Instructions to follow:
Only one stretch of the listing below is wanted. Begin at the line that has "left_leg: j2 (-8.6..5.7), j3", stop after the line that has "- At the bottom", and repeat every line in between exactly.

==*==

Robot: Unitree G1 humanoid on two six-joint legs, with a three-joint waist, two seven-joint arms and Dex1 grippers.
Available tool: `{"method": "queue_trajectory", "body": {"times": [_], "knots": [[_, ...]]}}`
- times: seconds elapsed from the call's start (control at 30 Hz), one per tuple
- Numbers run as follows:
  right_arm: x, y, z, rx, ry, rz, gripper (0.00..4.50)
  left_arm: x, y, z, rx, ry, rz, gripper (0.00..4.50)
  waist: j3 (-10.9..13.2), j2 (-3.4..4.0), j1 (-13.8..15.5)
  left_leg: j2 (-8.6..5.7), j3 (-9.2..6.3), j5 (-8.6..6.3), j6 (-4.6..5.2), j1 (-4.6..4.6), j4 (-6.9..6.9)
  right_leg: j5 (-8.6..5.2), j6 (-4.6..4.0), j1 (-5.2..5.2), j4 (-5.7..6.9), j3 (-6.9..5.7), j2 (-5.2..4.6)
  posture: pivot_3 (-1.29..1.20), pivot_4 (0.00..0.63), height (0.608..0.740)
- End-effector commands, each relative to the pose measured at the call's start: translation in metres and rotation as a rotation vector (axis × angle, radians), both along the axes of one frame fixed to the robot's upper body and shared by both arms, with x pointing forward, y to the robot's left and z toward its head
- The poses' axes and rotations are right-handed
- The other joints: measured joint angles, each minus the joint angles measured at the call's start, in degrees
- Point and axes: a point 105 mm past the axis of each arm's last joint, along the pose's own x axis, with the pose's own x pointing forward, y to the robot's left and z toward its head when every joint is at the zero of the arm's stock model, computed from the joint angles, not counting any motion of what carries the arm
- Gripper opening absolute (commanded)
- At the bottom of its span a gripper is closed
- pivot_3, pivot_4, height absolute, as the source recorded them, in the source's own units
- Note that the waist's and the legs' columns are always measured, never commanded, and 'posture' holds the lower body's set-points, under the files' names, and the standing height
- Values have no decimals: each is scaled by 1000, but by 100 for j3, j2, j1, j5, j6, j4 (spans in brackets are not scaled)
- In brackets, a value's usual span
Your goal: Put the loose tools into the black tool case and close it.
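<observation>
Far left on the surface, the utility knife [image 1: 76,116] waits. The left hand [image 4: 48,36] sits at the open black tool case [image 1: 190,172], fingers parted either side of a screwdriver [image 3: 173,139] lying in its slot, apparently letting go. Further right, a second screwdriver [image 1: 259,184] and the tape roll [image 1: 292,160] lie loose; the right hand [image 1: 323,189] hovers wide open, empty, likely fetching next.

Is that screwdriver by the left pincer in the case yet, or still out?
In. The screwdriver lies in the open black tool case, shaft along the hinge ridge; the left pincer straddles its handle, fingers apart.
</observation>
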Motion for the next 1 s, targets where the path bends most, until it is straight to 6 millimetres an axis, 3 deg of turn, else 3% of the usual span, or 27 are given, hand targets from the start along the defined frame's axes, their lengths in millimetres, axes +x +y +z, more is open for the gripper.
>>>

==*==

Reply:
  left_leg: j2 (-8.6..5.7), j3 (-9.2..6.3), j5 (-8.6..6.3), j6 (-4.6..5.2), j1 (-4.6..4.6), j4 (-6.9..6.9)
  right_leg: j5 (-8.6..5.2), j6 (-4.6..4.0), j1 (-5.2..5.2), j4 (-5.7..6.9), j3 (-6.9..5.7), j2 (-5.2..4.6)
  posture: pivot_3 (-1.29..1.20), pivot_4 (0.00..0.63), height (0.608..0.740)
- End-effector commands, each relative to the pose measured at the call's start: translation in metres and rotation as a rotation vector (axis × angle, radians), both along the axes of one frame fixed to the robot's upper body and shared by both arms, with x pointing forward, y to the robot's left and z toward its head
- The poses' axes and rotations are right-handed
- The other joints: measured joint angles, each minus the joint angles measured at the call's start, in degrees
- Point and axes: a point 105 mm past the axis of each arm's last joint, along the pose's own x axis, with the pose's own x pointing forward, y to the robot's left and z toward its head when every joint is at the zero of the arm's stock model, computed from the joint angles, not counting any motion of what carries the arm
- Gripper opening absolute (commanded)
- At the bottom of its span a gripper is closed

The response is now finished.